#### [What is required]
Copy each line below containing "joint".

:: Provided material ::

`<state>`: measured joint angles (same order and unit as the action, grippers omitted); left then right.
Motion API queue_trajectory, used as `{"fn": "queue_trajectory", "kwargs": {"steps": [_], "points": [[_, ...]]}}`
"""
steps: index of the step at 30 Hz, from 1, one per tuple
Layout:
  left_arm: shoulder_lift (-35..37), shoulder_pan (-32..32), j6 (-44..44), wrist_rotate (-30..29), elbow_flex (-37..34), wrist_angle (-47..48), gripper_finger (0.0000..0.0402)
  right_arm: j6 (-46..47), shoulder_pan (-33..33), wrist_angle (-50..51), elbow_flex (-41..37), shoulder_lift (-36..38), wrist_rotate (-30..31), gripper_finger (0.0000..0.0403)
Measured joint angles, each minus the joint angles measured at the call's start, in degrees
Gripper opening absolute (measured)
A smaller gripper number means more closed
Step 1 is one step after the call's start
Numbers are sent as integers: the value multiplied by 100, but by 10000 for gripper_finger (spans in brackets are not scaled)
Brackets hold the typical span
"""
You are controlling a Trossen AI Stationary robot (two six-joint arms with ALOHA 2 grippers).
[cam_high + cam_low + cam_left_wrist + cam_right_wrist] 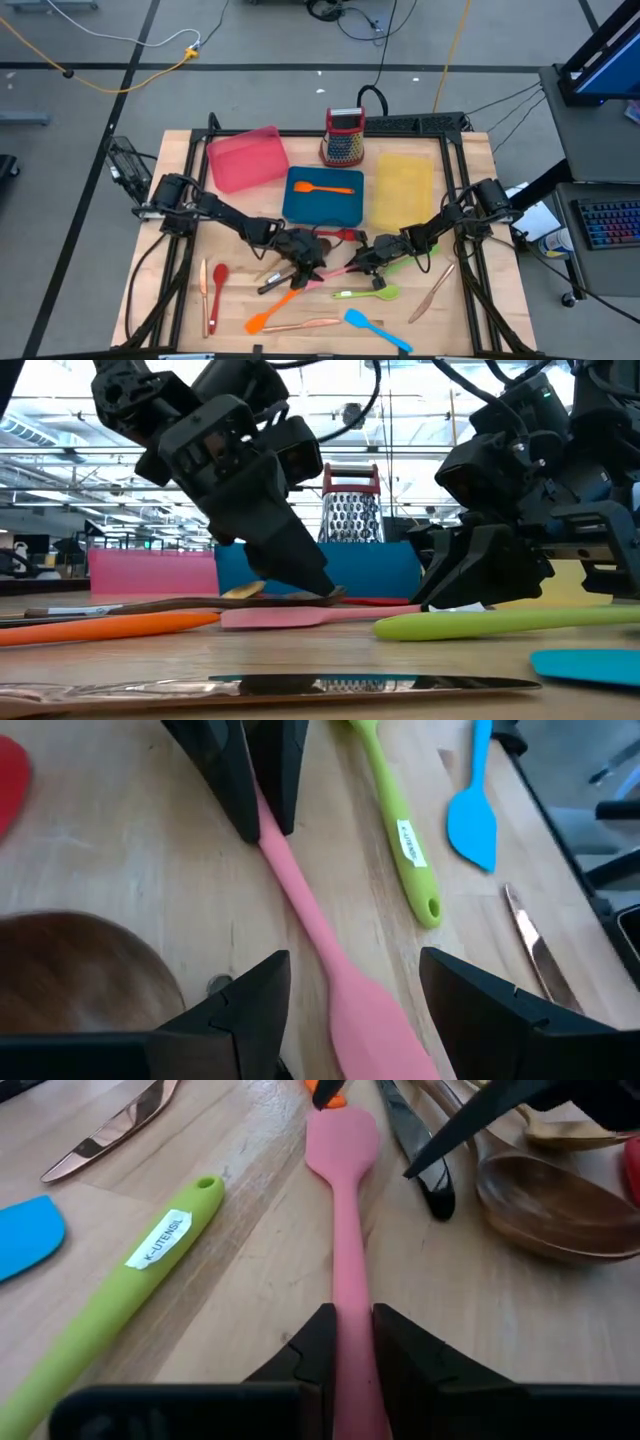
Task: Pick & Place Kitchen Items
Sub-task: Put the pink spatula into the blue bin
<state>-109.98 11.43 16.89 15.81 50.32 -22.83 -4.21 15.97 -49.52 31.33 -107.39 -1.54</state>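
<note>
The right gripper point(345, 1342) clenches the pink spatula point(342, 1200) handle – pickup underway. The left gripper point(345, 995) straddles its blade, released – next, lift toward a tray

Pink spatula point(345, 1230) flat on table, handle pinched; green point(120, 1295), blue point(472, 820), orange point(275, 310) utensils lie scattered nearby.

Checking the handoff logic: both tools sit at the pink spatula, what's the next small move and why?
Probably lift the right tool straight up a little. It is shut on the pink spatula handle, which lies flat on the table. The left tool stands open astride the blade end without gripping, so it should stay clear. The green spatula lies close beside, so go up rather than sideways.
</note>
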Motion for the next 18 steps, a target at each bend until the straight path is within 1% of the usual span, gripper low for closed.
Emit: {"fn": "queue_trajectory", "kwargs": {"steps": [3,6,9,14,18], "points": [[-57,-35,-18,117,21,142,230,-78,2,-80,-1,0,-2,45],[-181,-89,-30,238,234,379,230,-115,0,-113,-2,0,2,45],[-285,-136,-64,240,607,900,230,-118,0,-129,-4,0,4,45],[-380,-139,-293,216,1257,2331,230,-137,-4,-179,-7,0,31,45],[-387,-124,-195,230,1489,3026,229,-238,20,-212,-7,-2,140,45]]}}
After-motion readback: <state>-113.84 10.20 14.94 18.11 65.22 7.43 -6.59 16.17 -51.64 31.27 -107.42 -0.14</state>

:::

#### [Answer to this exercise]
`<state>`: measured joint angles (same order and unit as the action, grippers omitted); left then right.
Measured joint angles, each minus the joint angles measured at the call's start, in degrees
You are controlling a Trossen AI Stationary robot (two six-joint arms with ALOHA 2 grippers).

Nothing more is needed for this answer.